Check every line of the entries below for the word "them", then give only the number of lines that have it.

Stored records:
###
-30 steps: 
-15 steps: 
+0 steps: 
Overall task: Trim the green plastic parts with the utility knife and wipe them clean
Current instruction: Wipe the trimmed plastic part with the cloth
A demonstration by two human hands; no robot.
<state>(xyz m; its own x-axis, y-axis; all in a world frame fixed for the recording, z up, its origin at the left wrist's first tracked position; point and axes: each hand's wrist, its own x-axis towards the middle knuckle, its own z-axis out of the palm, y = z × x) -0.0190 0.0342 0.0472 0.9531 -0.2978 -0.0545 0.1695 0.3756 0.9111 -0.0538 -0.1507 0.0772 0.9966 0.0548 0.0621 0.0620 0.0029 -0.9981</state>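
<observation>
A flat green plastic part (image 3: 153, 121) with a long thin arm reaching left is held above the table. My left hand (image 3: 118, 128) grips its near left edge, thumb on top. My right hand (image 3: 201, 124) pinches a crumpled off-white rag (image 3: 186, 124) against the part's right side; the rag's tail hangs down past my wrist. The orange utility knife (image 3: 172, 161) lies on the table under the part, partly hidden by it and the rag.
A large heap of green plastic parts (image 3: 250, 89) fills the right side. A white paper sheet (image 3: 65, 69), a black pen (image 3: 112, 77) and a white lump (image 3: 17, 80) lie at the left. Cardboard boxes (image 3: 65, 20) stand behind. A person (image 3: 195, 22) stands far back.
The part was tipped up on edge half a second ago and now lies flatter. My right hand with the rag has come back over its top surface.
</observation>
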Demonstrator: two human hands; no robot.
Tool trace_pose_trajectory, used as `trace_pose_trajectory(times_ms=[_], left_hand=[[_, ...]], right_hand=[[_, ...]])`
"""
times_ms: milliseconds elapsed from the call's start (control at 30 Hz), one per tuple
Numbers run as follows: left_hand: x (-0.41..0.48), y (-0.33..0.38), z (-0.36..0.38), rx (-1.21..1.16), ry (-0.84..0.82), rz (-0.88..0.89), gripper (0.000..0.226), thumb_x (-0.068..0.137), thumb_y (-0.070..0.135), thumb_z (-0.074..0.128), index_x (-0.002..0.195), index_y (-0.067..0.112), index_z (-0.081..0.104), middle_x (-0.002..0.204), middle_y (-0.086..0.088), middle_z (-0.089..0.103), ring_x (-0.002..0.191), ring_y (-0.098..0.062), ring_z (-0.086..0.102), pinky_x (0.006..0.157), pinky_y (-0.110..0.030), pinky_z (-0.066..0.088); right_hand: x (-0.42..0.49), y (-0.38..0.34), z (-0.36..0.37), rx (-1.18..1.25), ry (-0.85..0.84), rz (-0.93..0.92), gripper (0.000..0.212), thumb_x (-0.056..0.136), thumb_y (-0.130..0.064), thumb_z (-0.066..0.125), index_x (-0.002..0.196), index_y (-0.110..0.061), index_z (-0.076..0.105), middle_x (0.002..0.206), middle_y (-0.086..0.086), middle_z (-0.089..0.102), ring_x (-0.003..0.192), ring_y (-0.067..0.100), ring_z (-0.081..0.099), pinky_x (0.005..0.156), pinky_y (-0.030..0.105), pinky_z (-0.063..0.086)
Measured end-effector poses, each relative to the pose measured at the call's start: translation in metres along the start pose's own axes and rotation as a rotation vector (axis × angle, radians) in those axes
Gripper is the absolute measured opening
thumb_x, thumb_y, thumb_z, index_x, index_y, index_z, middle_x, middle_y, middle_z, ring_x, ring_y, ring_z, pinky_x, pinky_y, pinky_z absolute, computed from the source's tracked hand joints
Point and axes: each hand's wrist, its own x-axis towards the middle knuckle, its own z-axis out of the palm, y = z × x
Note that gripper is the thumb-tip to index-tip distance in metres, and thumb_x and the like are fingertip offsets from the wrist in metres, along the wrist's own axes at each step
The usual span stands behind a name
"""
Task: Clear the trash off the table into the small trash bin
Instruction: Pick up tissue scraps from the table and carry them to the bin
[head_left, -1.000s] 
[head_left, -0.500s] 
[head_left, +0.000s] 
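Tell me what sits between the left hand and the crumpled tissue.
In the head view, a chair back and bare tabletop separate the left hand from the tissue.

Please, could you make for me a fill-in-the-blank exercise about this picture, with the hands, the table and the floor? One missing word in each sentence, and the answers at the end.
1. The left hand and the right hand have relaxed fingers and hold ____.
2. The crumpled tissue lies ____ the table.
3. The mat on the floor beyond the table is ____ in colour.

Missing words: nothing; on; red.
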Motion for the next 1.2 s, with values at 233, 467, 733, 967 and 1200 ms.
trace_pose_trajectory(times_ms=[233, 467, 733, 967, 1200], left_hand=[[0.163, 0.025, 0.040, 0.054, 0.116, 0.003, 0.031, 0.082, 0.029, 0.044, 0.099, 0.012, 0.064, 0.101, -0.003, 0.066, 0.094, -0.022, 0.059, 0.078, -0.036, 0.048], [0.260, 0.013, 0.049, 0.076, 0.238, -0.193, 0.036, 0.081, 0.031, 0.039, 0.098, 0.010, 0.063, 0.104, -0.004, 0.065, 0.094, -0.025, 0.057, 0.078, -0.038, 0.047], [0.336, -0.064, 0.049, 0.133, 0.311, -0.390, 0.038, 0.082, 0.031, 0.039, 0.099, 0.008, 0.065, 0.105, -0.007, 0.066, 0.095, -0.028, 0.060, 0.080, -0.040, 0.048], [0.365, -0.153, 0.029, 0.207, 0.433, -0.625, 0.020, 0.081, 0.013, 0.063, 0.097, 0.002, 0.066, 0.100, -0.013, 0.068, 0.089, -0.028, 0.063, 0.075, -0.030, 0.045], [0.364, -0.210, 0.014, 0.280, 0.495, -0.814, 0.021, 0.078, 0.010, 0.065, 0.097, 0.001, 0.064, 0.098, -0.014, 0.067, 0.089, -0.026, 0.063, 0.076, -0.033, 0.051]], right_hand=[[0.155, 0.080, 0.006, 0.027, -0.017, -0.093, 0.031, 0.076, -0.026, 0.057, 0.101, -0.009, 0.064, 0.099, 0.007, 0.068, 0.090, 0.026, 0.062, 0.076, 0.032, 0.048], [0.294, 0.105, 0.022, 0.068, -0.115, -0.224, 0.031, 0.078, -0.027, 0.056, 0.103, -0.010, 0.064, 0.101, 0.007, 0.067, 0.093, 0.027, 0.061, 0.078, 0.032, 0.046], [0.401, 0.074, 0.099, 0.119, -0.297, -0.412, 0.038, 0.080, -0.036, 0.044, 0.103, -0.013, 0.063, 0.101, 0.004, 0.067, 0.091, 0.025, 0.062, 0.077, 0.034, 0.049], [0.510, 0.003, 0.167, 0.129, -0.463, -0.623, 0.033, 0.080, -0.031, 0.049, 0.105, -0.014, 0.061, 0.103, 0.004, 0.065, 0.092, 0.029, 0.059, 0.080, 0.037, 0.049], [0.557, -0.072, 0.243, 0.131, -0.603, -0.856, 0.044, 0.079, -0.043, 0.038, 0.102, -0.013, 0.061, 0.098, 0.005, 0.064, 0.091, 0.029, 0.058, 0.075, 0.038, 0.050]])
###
**THE ANSWER**
2